Yeah, harmful. I did say harmful.
What you need to understand about true compassion – agape Love – is that as wonderful as it is in concept, within the context of corporeal existence, it’s totally lethal in extended doses. Think of the delightful image of a large rainbow trout flipping effortlessly in the sun before it splashes back into the clear waters of a northern lake, and then think of that same trout flipping frantically in the bottom of a bass boat. Too much of that escape into the fresh air, and that’s the end of our trout. Just like it needs the water, the corporeal human needs the Evil of competition in order to survive. It’s like the weight of gravity that keeps our bones connected to each other. Without that constant resistance, we will literally come apart.
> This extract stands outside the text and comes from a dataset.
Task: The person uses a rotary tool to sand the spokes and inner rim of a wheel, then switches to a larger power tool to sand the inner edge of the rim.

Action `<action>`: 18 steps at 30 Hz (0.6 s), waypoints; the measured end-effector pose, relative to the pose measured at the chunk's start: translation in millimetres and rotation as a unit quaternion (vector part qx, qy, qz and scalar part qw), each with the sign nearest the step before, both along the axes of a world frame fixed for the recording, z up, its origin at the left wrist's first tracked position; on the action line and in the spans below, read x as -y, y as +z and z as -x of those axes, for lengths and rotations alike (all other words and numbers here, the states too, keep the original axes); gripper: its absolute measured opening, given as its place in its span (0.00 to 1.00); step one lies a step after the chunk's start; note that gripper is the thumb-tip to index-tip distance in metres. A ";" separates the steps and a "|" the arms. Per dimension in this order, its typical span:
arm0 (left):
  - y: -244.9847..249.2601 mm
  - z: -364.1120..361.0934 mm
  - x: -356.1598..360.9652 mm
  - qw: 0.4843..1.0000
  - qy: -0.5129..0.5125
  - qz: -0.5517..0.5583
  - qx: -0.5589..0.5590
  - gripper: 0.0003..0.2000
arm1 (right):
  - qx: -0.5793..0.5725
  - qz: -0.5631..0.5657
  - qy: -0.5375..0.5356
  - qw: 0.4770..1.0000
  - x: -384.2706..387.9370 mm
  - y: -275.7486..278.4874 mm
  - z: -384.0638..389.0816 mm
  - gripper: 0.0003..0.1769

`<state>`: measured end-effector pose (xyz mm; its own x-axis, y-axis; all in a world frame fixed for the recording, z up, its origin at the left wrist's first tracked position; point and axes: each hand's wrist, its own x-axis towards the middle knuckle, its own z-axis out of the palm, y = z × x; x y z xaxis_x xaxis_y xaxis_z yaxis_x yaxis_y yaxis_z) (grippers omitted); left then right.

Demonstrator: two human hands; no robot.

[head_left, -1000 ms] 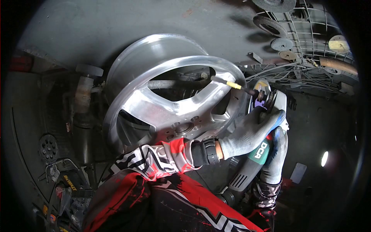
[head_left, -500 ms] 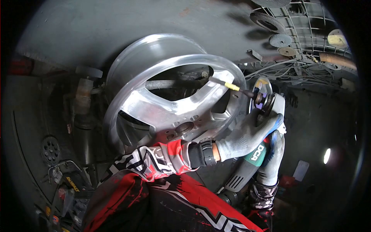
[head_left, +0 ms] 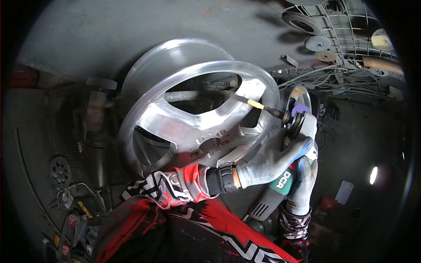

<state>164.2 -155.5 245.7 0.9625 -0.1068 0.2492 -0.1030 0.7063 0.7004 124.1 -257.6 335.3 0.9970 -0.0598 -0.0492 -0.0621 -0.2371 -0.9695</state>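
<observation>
A silvery alloy wheel stands tilted in the middle of the view. My left hand, in a grey-white glove with blue on it, grips the head end of a green and grey DCA angle grinder. Lower on the same tool, my right hand is wrapped round its body, gloved alike. From the grinder's head a dark shaft with a yellow band reaches left. Its blurred grey tip overlaps a spoke of the wheel. Both hands' palms are hidden.
Abrasive discs hang on a wire rack at upper right, above a bundle of cables. Behind the wheel rises a grey panel. Tools, including a yellow-lettered DeWalt one, lie at lower left.
Both hands and the grinder have shifted slightly left and down. The shaft's tip has slid left and down along the spoke, while the wheel has stayed in place.
</observation>
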 end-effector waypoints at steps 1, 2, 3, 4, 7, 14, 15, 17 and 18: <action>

People with no external stresses will always provide their own internal stresses. No discipline, no boundaries, no active resistance in a person’s life, ever, and the developmental damage is extraordinary. Now, the Evil can, and should be, benevolent, or at least benign for a beneficial impact, but a complete absence of Evil – well, I’m not even sure it’s possible, since the human involved will at least have the Evil inclination to take food for its own selfish use. Yes, Evil is any amount of competition. Even the most insignificant amount of self-centeredness. Like I said, raw compassion (true agape Love) is completely foreign and abhorrent to corporeal life, and while it is a gift in brief moderation, you wouldn’t last long if you decided to really take it on as a lifestyle.